Caring for Texas Animals, A Minnesota Native Finds Home Away From Home

“Being able to handle and process a wild-born bird, it just hits home that all of the work you’re doing does really pay off.”

By Travis Putnam HillAugust 10, 2016 9:15 am,

Kristina Borgstrom hails from Minnesota, but through several internships in recent years, she’s found a love for Texas and its wildlife.
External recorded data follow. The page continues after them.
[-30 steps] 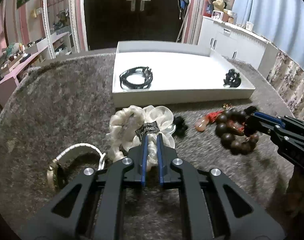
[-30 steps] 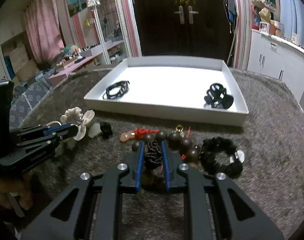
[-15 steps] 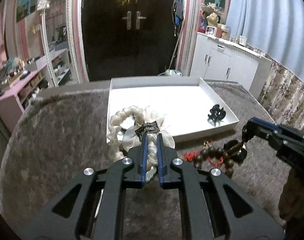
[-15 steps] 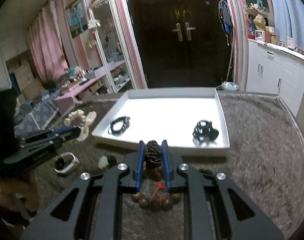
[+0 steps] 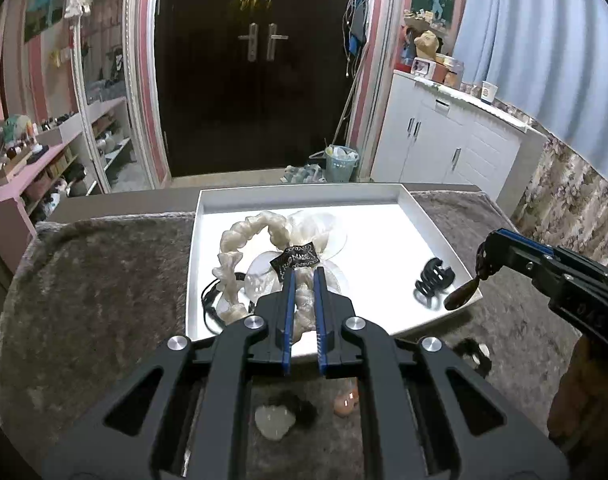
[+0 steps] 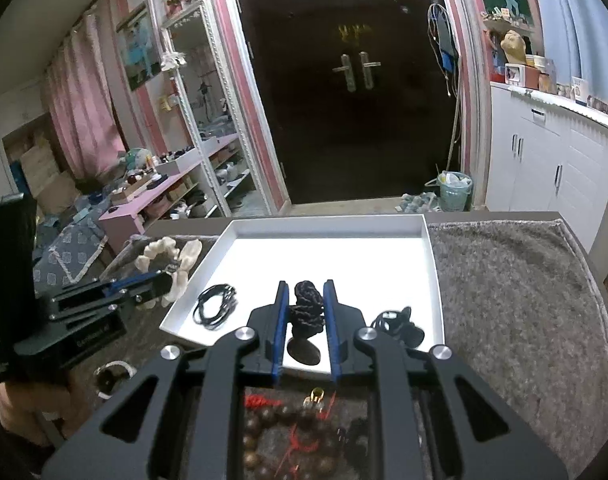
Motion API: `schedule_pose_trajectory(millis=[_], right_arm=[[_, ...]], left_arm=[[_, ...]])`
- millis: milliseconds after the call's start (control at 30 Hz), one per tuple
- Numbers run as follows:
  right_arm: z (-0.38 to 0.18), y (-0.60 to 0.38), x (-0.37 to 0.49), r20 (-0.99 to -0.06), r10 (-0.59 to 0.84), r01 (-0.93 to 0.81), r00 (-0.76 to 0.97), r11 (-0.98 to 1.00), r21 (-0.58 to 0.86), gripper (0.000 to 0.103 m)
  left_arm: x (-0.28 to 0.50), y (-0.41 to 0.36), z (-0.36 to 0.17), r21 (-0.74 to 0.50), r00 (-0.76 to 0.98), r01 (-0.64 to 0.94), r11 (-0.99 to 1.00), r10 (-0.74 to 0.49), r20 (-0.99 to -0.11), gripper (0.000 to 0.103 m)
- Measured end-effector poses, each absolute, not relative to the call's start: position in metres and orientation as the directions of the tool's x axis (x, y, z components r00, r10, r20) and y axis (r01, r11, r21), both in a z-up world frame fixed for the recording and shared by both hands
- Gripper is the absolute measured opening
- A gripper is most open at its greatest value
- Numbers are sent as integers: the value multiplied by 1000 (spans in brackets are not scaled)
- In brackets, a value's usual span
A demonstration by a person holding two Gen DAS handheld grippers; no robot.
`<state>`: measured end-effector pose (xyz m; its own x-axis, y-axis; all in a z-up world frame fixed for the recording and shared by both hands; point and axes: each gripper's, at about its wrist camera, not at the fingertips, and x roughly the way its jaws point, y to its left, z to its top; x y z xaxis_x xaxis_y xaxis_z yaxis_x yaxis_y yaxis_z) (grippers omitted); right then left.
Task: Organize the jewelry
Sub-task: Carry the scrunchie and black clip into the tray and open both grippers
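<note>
My left gripper (image 5: 302, 276) is shut on a cream scrunchie (image 5: 252, 236) with a black label and holds it above the near left part of the white tray (image 5: 300, 193). My right gripper (image 6: 305, 292) is shut on the black braided cord (image 6: 307, 312) of a wooden bead bracelet (image 6: 264, 440); the beads and red tassel hang below it over the tray's near rim. In the tray (image 6: 327, 226) lie a black cord bracelet (image 6: 216, 306) and a black claw clip (image 6: 399, 326). The clip also shows in the left view (image 5: 433, 280).
The tray stands at the far side of a grey furry mat (image 5: 96, 280). On the mat near me lie a pale stone pendant (image 5: 274, 422), a small pink charm (image 5: 345, 400), a dark scrunchie (image 5: 469, 350) and a white watch (image 6: 112, 376). White cabinets stand at the right.
Both grippers have risen and moved forward over the tray. The scrunchie and the bead bracelet have been lifted off the mat and now hang above the tray's near side.
</note>
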<state>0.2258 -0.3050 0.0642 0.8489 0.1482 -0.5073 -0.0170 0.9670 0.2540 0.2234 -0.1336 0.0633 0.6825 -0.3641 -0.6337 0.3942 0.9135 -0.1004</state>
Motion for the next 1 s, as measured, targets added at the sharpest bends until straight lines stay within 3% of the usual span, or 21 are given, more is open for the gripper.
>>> schedule_pose_trajectory(millis=[300,600,1000], right_arm=[[45,-312,290,-566,168,-12,807,963,269,17],[5,-306,304,-621,194,-23,759,962,272,17],[-21,-300,313,-670,121,25,733,979,204,17]], left_arm=[[265,-154,33,-136,648,378,916,-366,-668,7],[263,-177,-19,-128,586,411,902,-369,-722,7],[277,-179,-41,-122,564,390,913,-342,-752,9]])
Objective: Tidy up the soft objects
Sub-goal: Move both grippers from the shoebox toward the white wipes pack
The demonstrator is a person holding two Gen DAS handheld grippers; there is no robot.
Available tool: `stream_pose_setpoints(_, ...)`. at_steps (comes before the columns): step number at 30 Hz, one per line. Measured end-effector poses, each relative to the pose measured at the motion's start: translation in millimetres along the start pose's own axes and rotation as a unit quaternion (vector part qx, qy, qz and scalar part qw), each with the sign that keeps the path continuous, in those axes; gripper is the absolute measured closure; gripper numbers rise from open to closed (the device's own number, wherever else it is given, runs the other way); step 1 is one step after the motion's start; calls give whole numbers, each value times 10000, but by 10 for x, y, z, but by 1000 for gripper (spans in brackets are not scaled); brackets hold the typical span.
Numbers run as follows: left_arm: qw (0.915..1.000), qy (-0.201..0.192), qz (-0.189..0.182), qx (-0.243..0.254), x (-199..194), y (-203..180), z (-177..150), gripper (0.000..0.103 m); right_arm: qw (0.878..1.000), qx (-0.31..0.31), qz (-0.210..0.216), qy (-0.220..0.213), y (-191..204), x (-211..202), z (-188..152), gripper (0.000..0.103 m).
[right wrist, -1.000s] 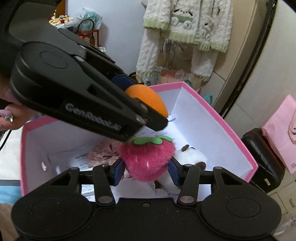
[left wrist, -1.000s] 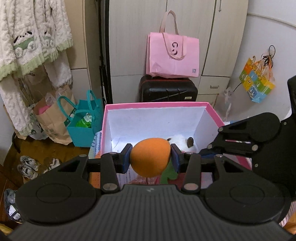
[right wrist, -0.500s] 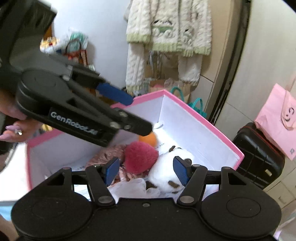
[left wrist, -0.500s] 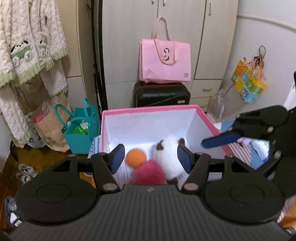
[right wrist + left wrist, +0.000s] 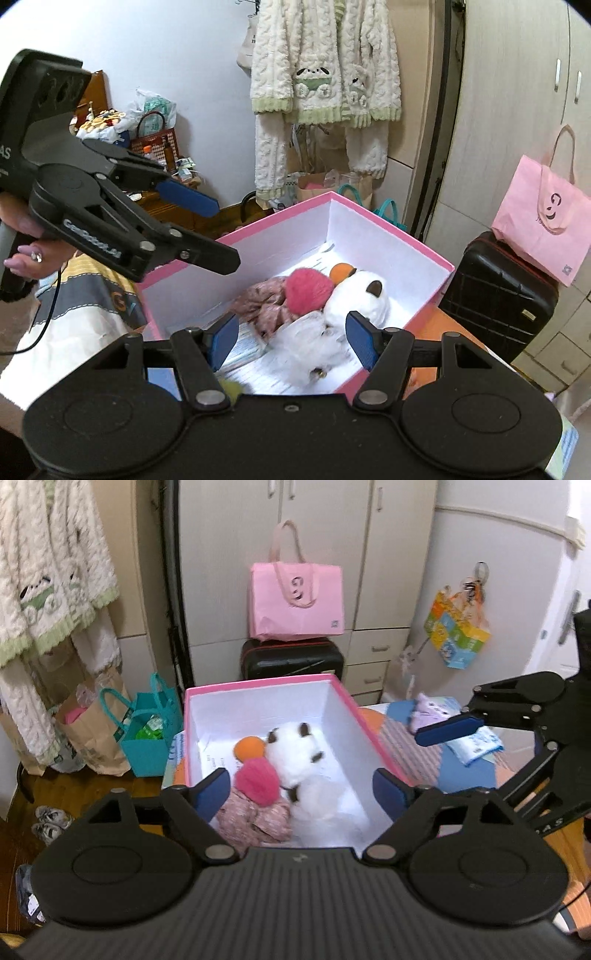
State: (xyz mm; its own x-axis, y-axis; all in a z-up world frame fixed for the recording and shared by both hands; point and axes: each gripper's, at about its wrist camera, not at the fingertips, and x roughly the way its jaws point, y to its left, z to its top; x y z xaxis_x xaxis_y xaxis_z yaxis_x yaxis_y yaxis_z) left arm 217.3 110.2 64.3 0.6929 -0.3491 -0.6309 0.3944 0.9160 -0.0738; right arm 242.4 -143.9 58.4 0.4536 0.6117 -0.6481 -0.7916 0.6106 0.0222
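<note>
A pink box (image 5: pixel 258 684) with white inner walls holds an orange plush ball (image 5: pixel 248 748), a pink strawberry plush (image 5: pixel 258 780), a white plush animal (image 5: pixel 314 775) and a crumpled floral cloth (image 5: pixel 255 818). My left gripper (image 5: pixel 301 794) hovers above the box's near end, its jaws opening with nothing between them. In the right wrist view the same box (image 5: pixel 280 215) shows the strawberry plush (image 5: pixel 308 290), the orange ball (image 5: pixel 340 272) and the white plush (image 5: pixel 360 299). My right gripper (image 5: pixel 291 339) hangs over them, jaws opening and empty. The left gripper (image 5: pixel 225 234) is at the left of that view.
A pink tote bag (image 5: pixel 297 600) sits on a black suitcase (image 5: pixel 291 659) behind the box. A teal bag (image 5: pixel 146 731) and a brown paper bag (image 5: pixel 86 738) stand on the floor at left. Knit cardigans (image 5: pixel 325 70) hang on the wall. A purple plush (image 5: pixel 424 714) lies right of the box.
Both grippers opened and let go. The orange ball and the strawberry plush dropped into the box. Both grippers then drew back and up from the box.
</note>
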Motion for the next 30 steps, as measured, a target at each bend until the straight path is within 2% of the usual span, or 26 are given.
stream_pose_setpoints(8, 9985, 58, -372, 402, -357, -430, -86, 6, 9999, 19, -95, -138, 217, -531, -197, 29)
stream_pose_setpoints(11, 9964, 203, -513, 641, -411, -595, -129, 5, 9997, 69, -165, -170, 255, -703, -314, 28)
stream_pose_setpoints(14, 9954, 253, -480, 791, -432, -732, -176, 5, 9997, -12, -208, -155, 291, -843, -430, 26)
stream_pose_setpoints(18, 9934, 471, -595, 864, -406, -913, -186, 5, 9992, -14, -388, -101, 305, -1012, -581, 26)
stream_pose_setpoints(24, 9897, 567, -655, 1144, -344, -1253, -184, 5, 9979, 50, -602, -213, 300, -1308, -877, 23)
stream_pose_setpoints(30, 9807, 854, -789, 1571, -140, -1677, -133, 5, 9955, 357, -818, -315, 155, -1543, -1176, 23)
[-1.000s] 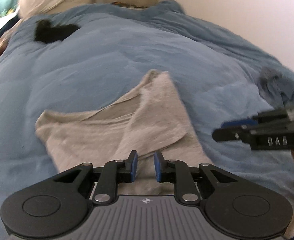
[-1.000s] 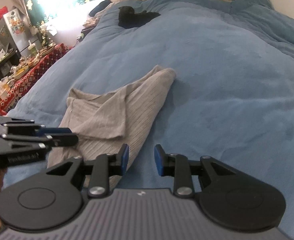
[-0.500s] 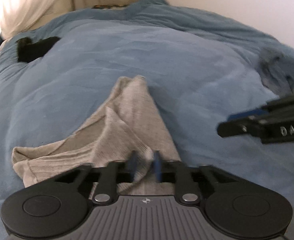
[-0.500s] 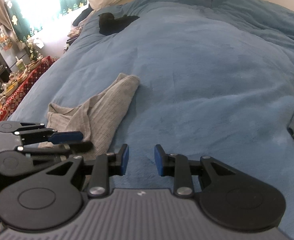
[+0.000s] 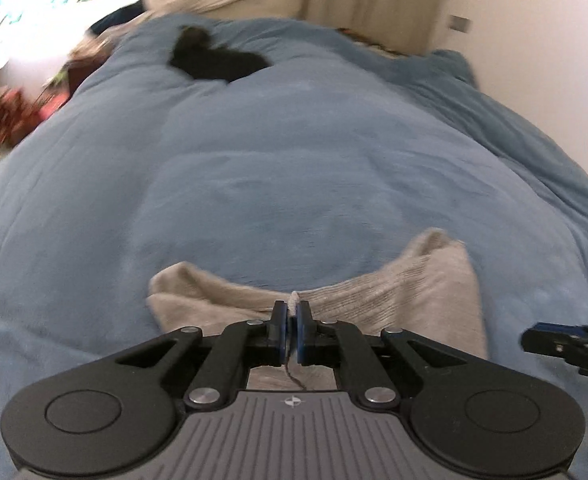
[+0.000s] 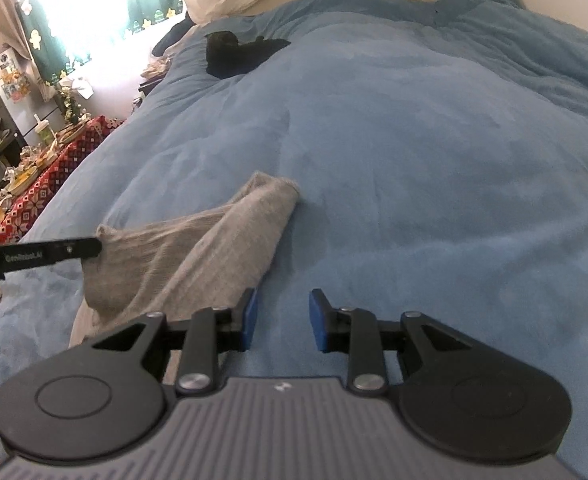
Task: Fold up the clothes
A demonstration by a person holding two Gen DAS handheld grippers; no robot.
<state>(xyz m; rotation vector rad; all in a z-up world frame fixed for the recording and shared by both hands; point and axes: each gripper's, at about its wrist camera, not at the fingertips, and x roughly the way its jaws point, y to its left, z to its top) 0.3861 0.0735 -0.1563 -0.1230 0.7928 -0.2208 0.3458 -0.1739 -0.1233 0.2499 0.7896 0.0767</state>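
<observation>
Clamping an edge of the grey garment, the left gripper stands with its jaws pressed together on a pinch of cloth, a loose thread hanging below the pads. The right gripper is part open with nothing between its jaws, hovering just beside the garment's near right margin without touching it.

Location: the garment lies on the near part of the blue duvet, left of the right gripper. It is bunched, not flat, one rolled end pointing toward the far side.

Step in hand, by judgement: an early one. An edge is secured and the piece is being drawn out for folding; no clean fold is visible.

Next move, by judgement: the right gripper needs a matching hold on the opposite edge or corner, so the cloth can be tensioned and laid flat before folding.

Edges and room: open duvet extends far and right of the garment, giving ample space. A black item lies at the far end, well apart. The bed's left edge is near the garment, with a cluttered table beyond it. The soft duvet surface may let cloth drag.
</observation>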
She spent this summer as an intern at the Attwater Prairie Chicken National Wildlife Refuge in Eagle Lake, Texas, where she helps monitor the survival of female Attwater prairie chickens and their chicks.

“There aren’t many birds out in this wildlife refuge and you really realize how endangered this species is,” she says. “But being able to handle and process a wild-born bird, it just hits home that all of the work you’re doing does really pay off.”

Borgstrom says the heat out on Texas’ coastal plains is nothing like she experienced in the Upper Midwest, but she’s grown accustomed to it and feels at home.

“The refuge itself is one of my favorite places to visit, particularly in the spring,” she says. “I’ve never seen so many wildflowers that cover a small area of landscape. So it’s just a great feeling to be out in the wild just walking through the trails that we have here at the refuge. It connects you with nature.”